**Exercise goal**
Print, please, exactly the lines from the one with "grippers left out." through the final line of the data below, with both ends included and the pictures left out.
======
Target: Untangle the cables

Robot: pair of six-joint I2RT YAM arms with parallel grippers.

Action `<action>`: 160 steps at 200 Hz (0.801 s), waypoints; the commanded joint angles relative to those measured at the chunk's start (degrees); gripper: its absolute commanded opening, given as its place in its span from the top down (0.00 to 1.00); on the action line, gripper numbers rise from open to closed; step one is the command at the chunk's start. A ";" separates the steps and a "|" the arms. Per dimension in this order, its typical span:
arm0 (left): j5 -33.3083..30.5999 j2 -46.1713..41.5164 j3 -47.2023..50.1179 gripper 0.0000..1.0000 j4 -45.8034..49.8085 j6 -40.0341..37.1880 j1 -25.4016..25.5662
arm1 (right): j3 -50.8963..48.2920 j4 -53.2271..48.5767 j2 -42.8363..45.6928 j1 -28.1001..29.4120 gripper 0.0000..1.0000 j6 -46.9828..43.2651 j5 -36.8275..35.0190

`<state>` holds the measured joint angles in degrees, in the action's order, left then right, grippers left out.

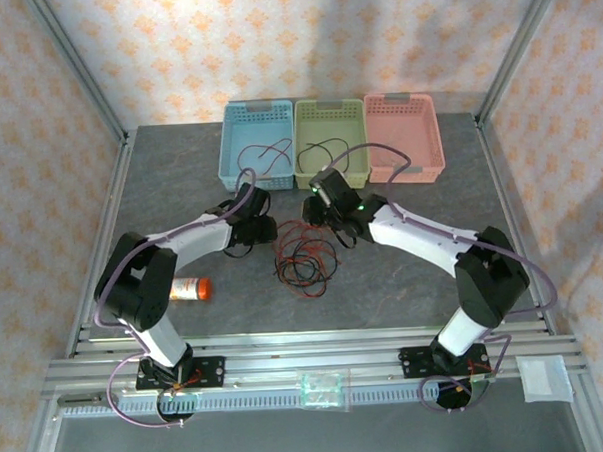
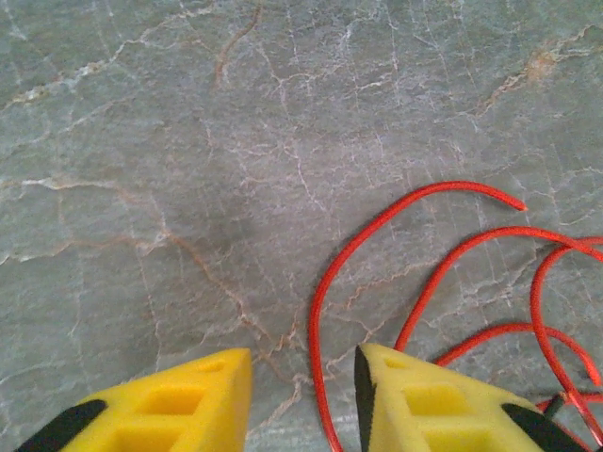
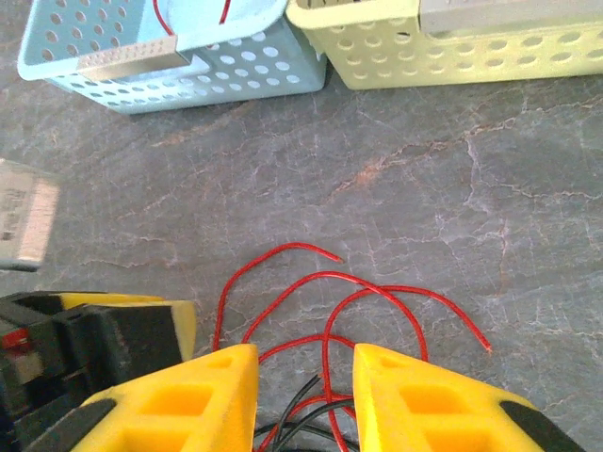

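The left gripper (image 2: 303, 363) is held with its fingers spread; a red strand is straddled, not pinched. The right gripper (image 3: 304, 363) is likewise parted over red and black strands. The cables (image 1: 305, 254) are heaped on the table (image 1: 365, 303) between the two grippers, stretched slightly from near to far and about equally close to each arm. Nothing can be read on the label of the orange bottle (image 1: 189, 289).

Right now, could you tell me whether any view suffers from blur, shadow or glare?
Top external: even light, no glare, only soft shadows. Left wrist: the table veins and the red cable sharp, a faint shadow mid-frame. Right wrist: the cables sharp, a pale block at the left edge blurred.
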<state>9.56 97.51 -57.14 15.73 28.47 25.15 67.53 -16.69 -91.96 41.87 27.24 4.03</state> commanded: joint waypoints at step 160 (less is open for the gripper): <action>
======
**Completed task**
`<state>` holds the measured joint angles in degrees, in the action's order, left then right, grippers left out.


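The left gripper (image 2: 303, 363) is held with its fingers spread; a red strand is straddled, not pinched. The right gripper (image 3: 304, 363) is likewise parted over red and black strands. The cables (image 1: 305, 254) are heaped on the table (image 1: 365, 303) between the two grippers, stretched slightly from near to far and about equally close to each arm. Nothing can be read on the label of the orange bottle (image 1: 189, 289).

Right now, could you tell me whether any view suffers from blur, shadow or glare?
Top external: even light, no glare, only soft shadows. Left wrist: the table veins and the red cable sharp, a faint shadow mid-frame. Right wrist: the cables sharp, a pale block at the left edge blurred.
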<state>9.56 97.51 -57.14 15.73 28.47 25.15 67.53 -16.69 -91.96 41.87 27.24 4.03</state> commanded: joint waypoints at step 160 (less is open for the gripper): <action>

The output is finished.